How about defining a version, eg:
version=ExtendedPhobosTests;
which contains the more exhaustive, black-box tests, which take almost
all of the time. So that the standard tests would consist of
(1) regression tests, which should have a corresponding bugzilla
entry, unless they were discovered during development of the library
(The feature of these tests, is that at some point, they failed);
and
(2) code coverage tests.

Both of these execute quickly, and since they are linear with the number of reported bugs + the number of lines of code, they should always remain manageable. The black-box tests, on the other hand, are potentially unlimited.
September 26, 2011
Seems eerily similar to performance I have with dcollections' unit tests.

What about making the compiler more efficient?

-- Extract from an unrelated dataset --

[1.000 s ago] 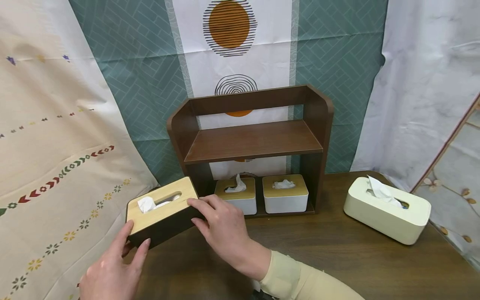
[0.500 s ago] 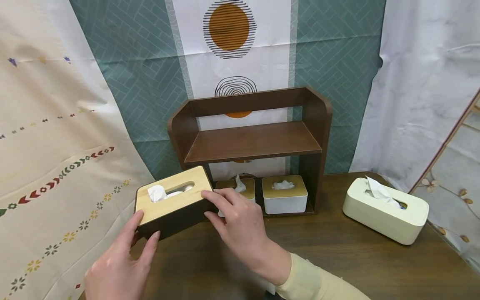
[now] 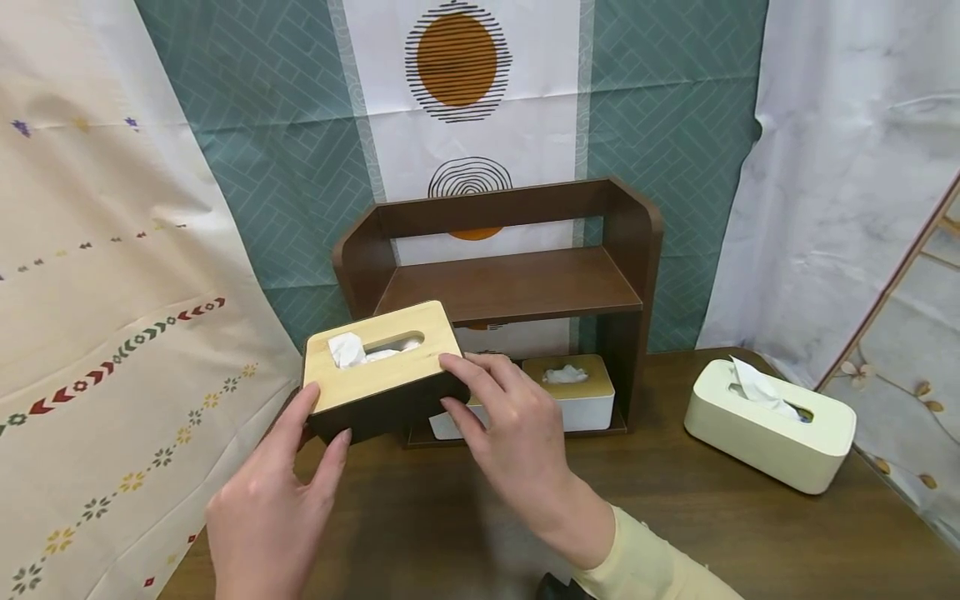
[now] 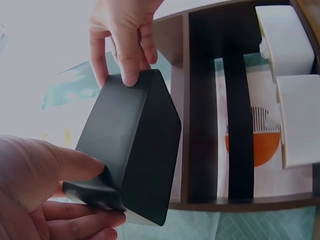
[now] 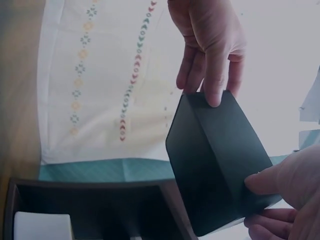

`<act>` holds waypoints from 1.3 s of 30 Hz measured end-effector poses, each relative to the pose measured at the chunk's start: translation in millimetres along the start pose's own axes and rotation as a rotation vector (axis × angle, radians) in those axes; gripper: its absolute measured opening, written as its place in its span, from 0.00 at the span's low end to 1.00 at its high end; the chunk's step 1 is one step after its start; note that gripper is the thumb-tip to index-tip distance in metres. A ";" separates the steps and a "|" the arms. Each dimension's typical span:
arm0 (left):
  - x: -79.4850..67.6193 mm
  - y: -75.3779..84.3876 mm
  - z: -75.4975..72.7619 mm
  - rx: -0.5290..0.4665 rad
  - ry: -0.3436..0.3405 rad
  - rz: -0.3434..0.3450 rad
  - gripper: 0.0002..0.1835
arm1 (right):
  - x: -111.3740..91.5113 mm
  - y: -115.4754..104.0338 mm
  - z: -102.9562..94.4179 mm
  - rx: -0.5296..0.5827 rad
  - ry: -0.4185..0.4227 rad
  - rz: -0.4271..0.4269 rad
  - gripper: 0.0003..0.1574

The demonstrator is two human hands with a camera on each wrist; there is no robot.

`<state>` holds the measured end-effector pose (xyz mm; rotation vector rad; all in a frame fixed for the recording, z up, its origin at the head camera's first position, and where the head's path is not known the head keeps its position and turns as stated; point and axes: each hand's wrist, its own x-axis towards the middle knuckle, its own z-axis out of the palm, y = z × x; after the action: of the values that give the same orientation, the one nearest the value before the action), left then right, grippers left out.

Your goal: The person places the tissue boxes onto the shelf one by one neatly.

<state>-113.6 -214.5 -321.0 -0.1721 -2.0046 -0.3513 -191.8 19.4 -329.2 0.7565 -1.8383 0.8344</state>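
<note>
**Q:** What has just changed?
**A:** The black rectangular tissue box with a pale wood-look lid (image 3: 382,377) has shifted right and upward. It is now held in front of the left part of the dark-brown two-tier wooden shelf (image 3: 510,279).

**Q:** What does this indicate for the work?
**A:** Assessment: carrying is in progress. The box appears airborne, supported by the hands and seated on neither tier of the shelf.

**Q:** Finger state?
**A:** Left hand (image 3: 273,492): thumb and fingers parted by the depth of the box's left end, pinching it. Right hand (image 3: 517,425): thumb on the near side, fingertips on the lid at the right corner, likewise pinching.

**Q:** Difference from one second ago?
**A:** The box then lay mostly left of the shelf. It and the right hand now hide most of the left white box (image 3: 450,427) on the lower tier; the right white box (image 3: 588,408) remains largely visible. The cream oblong tissue box (image 3: 772,433), right of the shelf, is unmoved.
</note>
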 end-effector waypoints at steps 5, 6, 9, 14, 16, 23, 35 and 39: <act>10.4 7.0 9.7 -0.043 0.002 0.022 0.38 | 5.6 7.4 -6.5 -0.007 0.030 0.012 0.33; 12.4 8.0 11.9 -0.050 0.002 0.027 0.38 | 6.8 9.1 -7.5 -0.009 0.035 0.014 0.33; 18.2 10.3 19.0 -0.063 0.003 0.039 0.37 | 10.0 14.5 -10.1 -0.022 0.046 0.015 0.34; 27.4 14.5 29.8 -0.073 -0.013 0.052 0.36 | 13.4 23.5 -13.5 -0.043 0.053 0.026 0.35; 31.3 16.0 34.0 -0.078 -0.024 0.056 0.35 | 15.0 27.1 -14.3 -0.050 0.054 0.033 0.35; 45.0 19.0 51.4 -0.100 -0.052 0.059 0.34 | 23.0 39.4 -16.2 -0.084 0.054 0.060 0.33; 65.2 19.6 84.7 -0.144 -0.152 -0.010 0.38 | 38.6 59.2 -6.9 -0.141 0.015 0.113 0.32; 69.4 16.3 95.1 -0.154 -0.174 -0.032 0.38 | 42.7 64.9 -1.8 -0.147 -0.016 0.135 0.31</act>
<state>-221.0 -170.9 -295.2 -0.2754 -2.1538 -0.5269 -257.4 52.2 -303.6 0.5523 -1.9577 0.7702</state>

http://d.puremagic.com/issues/show_bug.cgi?id=4900

-Steve


>________________________________
>From: Don Clugston <dclugston at googlemail.com>
>To: Discuss the phobos library for D <phobos at puremagic.com>
>Sent: Monday, September 26, 2011 5:37 AM
>Subject: [phobos] Time taken for running unit tests
>
>I think we need to have a strategy for managing the amount of time
>required for running the unittests. Currently, on Windows, the time
>for all compiler tests + phobos tests is one hour. (The druntime tests
>are only 30 seconds).
>By contrast, running all compiler tests + phobos tests on D1, takes
>about four minutes.
>
>I used to be able to use test-driven development extensively --
>running all tests after every change. But this is no longer viable on
>D2. It's quite terrible to have to wait for one hour before finding
>that you broke something.
>A very large fraction of the time is used in testing only a tiny part
>of the Phobos API. So I have some anxiety over what may happen in the
>long term -- if current trends continue, we could easily have ten
>hours of Phobos tests eventually.
>
>How about defining a version, eg:
>version=ExtendedPhobosTests;
>which contains the more exhaustive, black-box tests, which take almost
>all of the time. So that the standard tests would consist of
>(1) regression tests, which should have a corresponding bugzilla
>entry, unless they were discovered during development of the library
>(The feature of these tests, is that at some point, they failed);
>and
>(2) code coverage tests.
>
>Both of these execute quickly, and since they are linear with the
>number of reported bugs + the number of lines of code, they should
>always remain manageable. The black-box tests, on the other hand, are
>potentially unlimited.
>_______________________________________________
>phobos mailing list
>phobos at puremagic.com
>http://lists.puremagic.com/mailman/listinfo/phobos
>
>
>
September 26, 2011
On Monday, September 26, 2011 11:37:30 Don Clugston wrote:
> I think we need to have a strategy for managing the amount of time
> required for running the unittests. Currently, on Windows, the time
> for all compiler tests + phobos tests is one hour. (The druntime tests
> are only 30 seconds).
> By contrast, running all compiler tests + phobos tests on D1, takes
> about four minutes.
> 
> I used to be able to use test-driven development extensively --
> running all tests after every change. But this is no longer viable on
> D2. It's quite terrible to have to wait for one hour before finding
> that you broke something.
> A very large fraction of the time is used in testing only a tiny part
> of the Phobos API. So I have some anxiety over what may happen in the
> long term -- if current trends continue, we could easily have ten
> hours of Phobos tests eventually.
> 
> How about defining a version, eg:
> version=ExtendedPhobosTests;
> which contains the more exhaustive, black-box tests, which take almost
> all of the time. So that the standard tests would consist of
> (1) regression tests, which should have a corresponding bugzilla
> entry, unless they were discovered during development of the library
> (The feature of these tests, is that at some point, they failed);
> and
> (2) code coverage tests.
> 
> Both of these execute quickly, and since they are linear with the number of reported bugs + the number of lines of code, they should always remain manageable. The black-box tests, on the other hand, are potentially unlimited.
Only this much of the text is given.